═══ RECORD EXCERPTS ═══

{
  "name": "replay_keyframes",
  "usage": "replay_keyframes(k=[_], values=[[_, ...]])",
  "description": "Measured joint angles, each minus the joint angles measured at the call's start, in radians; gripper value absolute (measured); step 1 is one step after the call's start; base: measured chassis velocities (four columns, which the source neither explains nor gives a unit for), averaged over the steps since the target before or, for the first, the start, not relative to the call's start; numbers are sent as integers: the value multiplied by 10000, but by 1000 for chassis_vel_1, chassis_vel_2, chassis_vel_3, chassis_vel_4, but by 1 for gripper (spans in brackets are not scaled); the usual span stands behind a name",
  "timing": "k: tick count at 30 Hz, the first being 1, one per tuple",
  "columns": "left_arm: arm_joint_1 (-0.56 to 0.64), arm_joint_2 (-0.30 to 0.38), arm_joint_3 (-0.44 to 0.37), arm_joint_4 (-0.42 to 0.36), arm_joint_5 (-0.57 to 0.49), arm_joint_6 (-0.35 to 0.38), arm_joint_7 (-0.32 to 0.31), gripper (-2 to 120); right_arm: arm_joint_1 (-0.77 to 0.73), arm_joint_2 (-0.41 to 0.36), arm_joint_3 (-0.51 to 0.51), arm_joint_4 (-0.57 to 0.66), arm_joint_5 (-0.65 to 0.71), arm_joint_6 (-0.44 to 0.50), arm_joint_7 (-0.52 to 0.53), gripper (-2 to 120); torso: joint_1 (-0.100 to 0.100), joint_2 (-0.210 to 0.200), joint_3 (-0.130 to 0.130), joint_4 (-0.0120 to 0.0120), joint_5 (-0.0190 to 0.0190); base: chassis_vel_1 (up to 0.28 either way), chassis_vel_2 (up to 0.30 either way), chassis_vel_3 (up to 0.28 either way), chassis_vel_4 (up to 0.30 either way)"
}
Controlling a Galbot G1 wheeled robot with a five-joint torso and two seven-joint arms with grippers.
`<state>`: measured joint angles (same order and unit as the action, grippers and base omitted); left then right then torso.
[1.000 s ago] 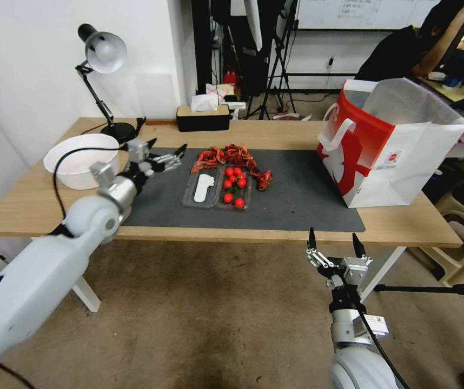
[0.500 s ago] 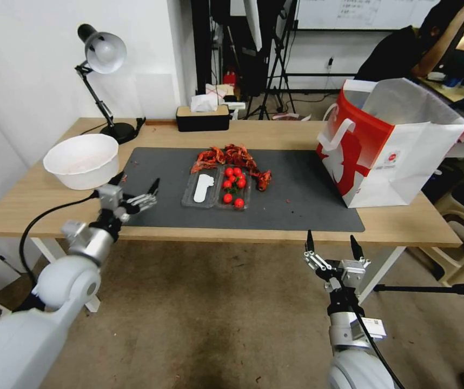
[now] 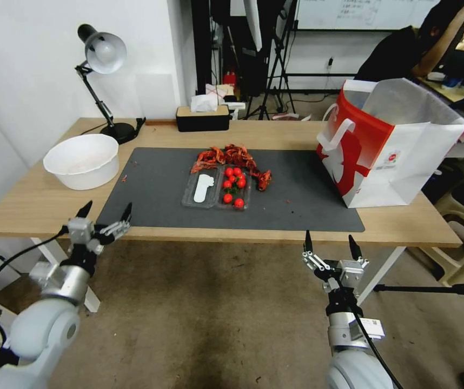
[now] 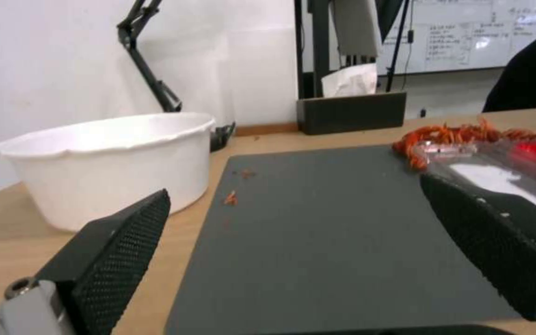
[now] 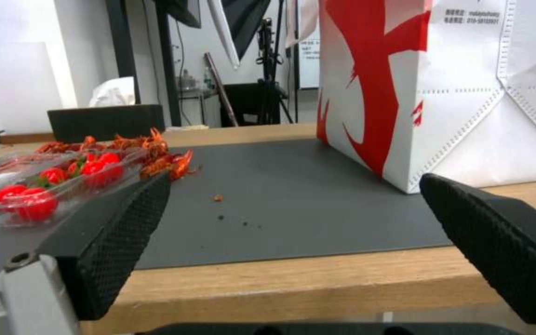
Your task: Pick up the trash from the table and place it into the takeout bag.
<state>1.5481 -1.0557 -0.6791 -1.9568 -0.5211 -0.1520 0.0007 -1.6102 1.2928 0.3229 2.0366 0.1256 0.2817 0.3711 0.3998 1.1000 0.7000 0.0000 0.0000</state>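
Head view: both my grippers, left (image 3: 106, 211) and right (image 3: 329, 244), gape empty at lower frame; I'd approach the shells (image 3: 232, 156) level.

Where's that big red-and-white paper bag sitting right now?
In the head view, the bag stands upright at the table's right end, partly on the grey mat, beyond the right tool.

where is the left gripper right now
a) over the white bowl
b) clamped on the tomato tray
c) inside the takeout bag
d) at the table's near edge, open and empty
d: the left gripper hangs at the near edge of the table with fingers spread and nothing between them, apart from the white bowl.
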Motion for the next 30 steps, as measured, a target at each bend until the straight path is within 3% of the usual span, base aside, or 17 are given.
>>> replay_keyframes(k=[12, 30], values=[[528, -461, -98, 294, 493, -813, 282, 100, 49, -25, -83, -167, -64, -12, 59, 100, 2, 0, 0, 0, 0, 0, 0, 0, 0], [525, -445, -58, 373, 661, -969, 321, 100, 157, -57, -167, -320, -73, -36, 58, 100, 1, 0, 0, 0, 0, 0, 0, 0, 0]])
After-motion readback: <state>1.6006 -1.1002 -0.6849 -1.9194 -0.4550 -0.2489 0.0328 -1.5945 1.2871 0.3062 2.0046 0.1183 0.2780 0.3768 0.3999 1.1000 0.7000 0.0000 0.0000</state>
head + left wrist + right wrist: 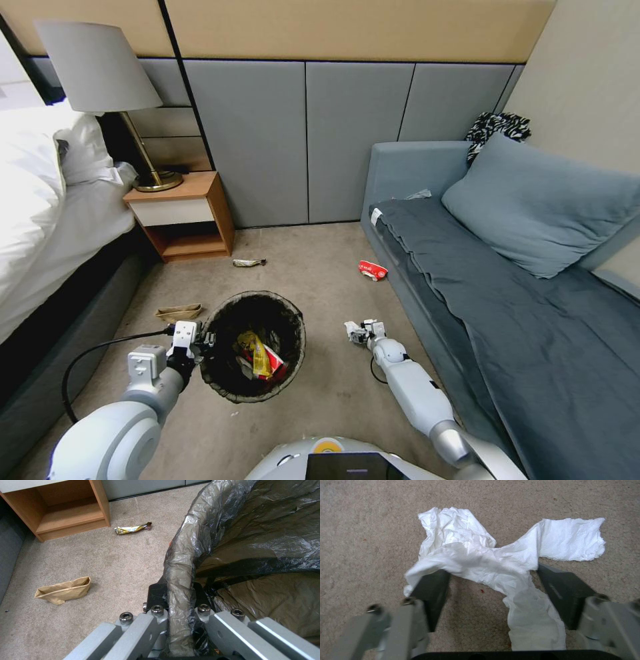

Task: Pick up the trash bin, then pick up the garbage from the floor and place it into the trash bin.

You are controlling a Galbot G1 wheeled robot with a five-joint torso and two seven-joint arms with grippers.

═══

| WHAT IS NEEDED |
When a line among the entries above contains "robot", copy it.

| RESPONSE BOX |
Controlling a Galbot G1 wheeled robot with a five-joint torso and two seven-joint arms with grippers.
You are controlling a Galbot G1 wheeled robot with a five-joint torso and two seven-joint arms with grippers.

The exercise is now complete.